Seguin has been pretty excited for the past several months, watching the construction of the new Caterpillar plant, and waiting for the jobs that it promises for an ailing local economy. But before you get too excited about, and start looking forward to, that good-paying Caterpillar position, you might want to look back a few years at that criminal record that you forgot about, the one you thought no longer existed.
Earlier today, I ran into someone who works for Caterpillar, and who is well-acquainted with their hiring practices (for obvious reasons, I will not divulge a name or where we met). According to this person, there are a lot of things that can keep you from getting a job at Caterpillar, but here is one thing that will pretty much guarantee being turned down: an arrest for a drug charge, including misdemeanor Possession of Marijuana.

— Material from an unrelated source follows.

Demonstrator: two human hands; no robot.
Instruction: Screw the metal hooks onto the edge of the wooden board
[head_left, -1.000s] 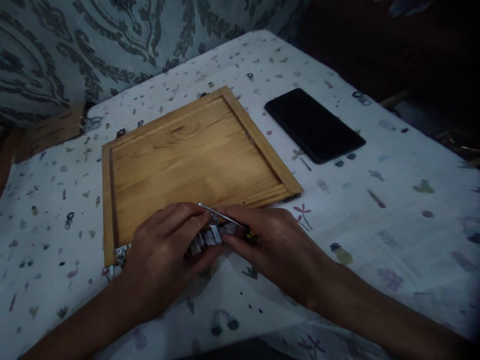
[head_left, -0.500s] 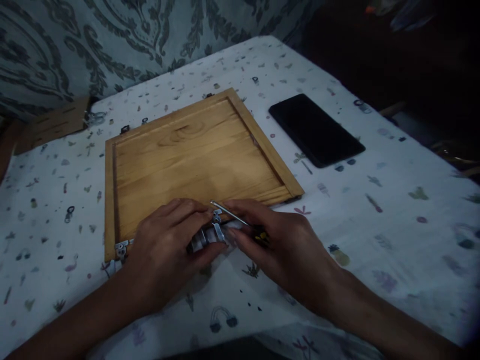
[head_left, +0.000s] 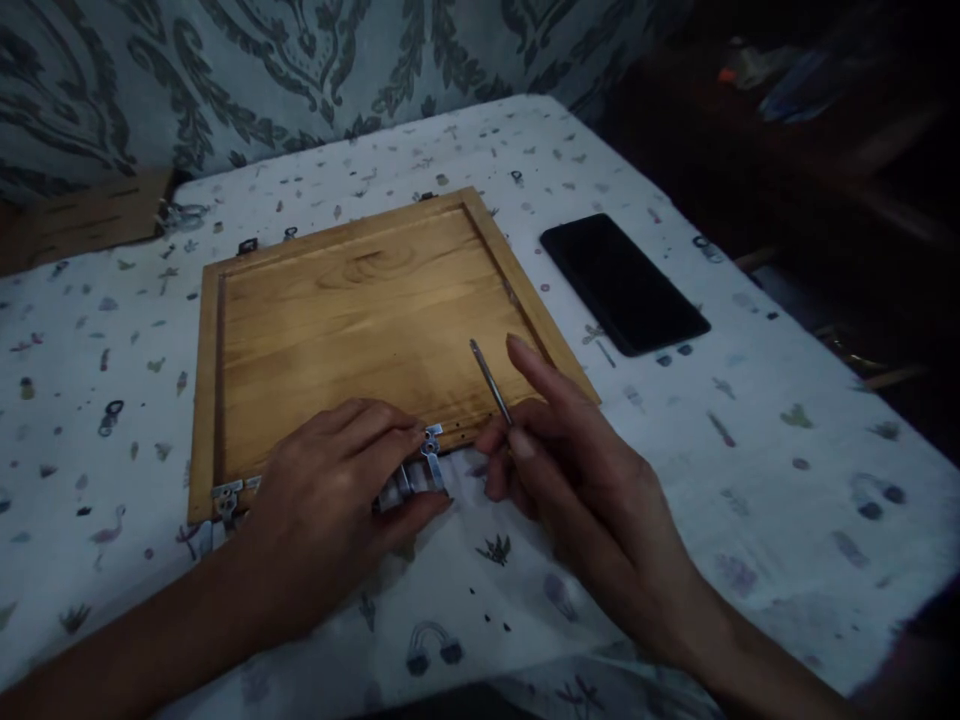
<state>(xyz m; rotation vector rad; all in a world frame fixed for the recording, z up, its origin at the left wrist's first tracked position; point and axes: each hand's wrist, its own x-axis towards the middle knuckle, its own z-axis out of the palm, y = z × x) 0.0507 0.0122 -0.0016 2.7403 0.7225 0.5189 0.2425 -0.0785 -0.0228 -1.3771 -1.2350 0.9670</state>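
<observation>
A framed wooden panel [head_left: 360, 320] lies flat on the table. Along its near edge sits a silvery metal hinge-like fitting [head_left: 431, 445], partly covered by my left hand [head_left: 337, 490]. That hand is closed around it, fingers on the panel's edge and thumb below. A similar metal piece [head_left: 227, 495] shows at the panel's near left corner. Over the near right part of the panel, my right hand [head_left: 577, 470] grips a screwdriver [head_left: 491, 382]. Its slim metal shaft points up and away, its tip clear of the fitting; the handle is hidden in my palm.
A black phone or tablet [head_left: 622, 285] lies to the right of the panel. Small dark fittings [head_left: 247, 246] stick out at the panel's far edge. A piece of brown cardboard [head_left: 97, 220] is at the back left. The patterned cloth [head_left: 750, 480] covers the table, beside a patterned wall [head_left: 300, 70].
My right hand has drawn back from the metal fitting and turned, lifting the screwdriver tip upward. My left hand keeps its hold. The view has shifted slightly.
</observation>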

Even if the case is old, even if you completed deferred adjudication, even if the State dismissed the case and apologized to you in open court, that arrest for that joint in your car console so very long ago may be the final thing that stands between you and a job at Cat. Caterpillar runs complete background checks on its applicants (including for misdemeanors), and a drug arrest is a giant black mark. As I have said several times before on this blog, your misdemeanor drug case really isn't over until you have gone back and had the record of your arrest expunged, or the record of any deferred adjudication sealed from private parties. And your search for a good job, like the ones being offered at Caterpillar, hasn't really begun until you get your arrest record in order. If you work as hard at getting your criminal history cleaned up as you did getting your case dismissed in the first place, maybe you can start working hard at a place like Caterpillar.